*Work order:* Check each line of the listing for the word "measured" and give only the number of lines that have it.

*The data:*
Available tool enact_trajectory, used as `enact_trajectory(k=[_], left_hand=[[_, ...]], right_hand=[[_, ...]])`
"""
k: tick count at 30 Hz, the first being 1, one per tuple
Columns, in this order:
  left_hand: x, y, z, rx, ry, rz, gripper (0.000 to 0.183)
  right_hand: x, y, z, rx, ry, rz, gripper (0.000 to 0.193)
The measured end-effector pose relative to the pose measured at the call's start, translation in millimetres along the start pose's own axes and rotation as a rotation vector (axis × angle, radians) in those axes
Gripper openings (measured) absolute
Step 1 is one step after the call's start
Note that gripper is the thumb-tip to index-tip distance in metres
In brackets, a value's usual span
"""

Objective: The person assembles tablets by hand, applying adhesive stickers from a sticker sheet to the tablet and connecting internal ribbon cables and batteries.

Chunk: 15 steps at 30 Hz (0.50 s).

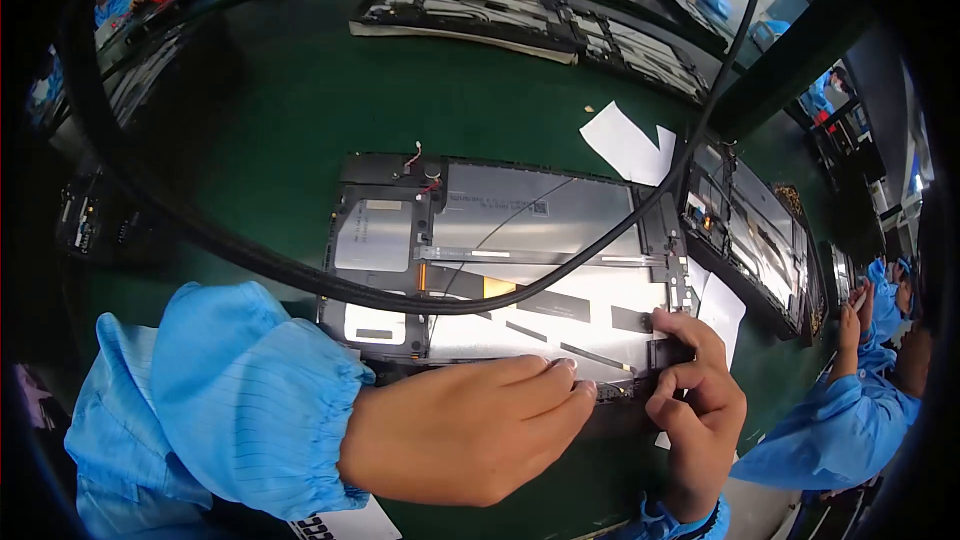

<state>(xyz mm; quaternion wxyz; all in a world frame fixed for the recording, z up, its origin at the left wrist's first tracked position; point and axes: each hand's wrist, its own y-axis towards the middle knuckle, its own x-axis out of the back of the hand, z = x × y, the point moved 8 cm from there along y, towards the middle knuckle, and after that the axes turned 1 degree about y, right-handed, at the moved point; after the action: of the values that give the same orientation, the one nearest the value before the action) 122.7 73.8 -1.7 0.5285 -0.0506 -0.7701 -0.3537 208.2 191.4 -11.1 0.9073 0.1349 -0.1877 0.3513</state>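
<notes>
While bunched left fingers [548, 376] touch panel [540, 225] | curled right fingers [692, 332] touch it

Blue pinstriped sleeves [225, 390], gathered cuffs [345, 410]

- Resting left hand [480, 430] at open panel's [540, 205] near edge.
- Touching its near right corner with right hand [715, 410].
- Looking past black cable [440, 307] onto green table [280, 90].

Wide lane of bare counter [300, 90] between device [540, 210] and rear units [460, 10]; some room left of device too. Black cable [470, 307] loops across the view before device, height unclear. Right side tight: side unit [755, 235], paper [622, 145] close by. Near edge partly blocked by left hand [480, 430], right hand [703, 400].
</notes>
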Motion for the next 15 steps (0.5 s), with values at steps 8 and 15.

*Response:* 2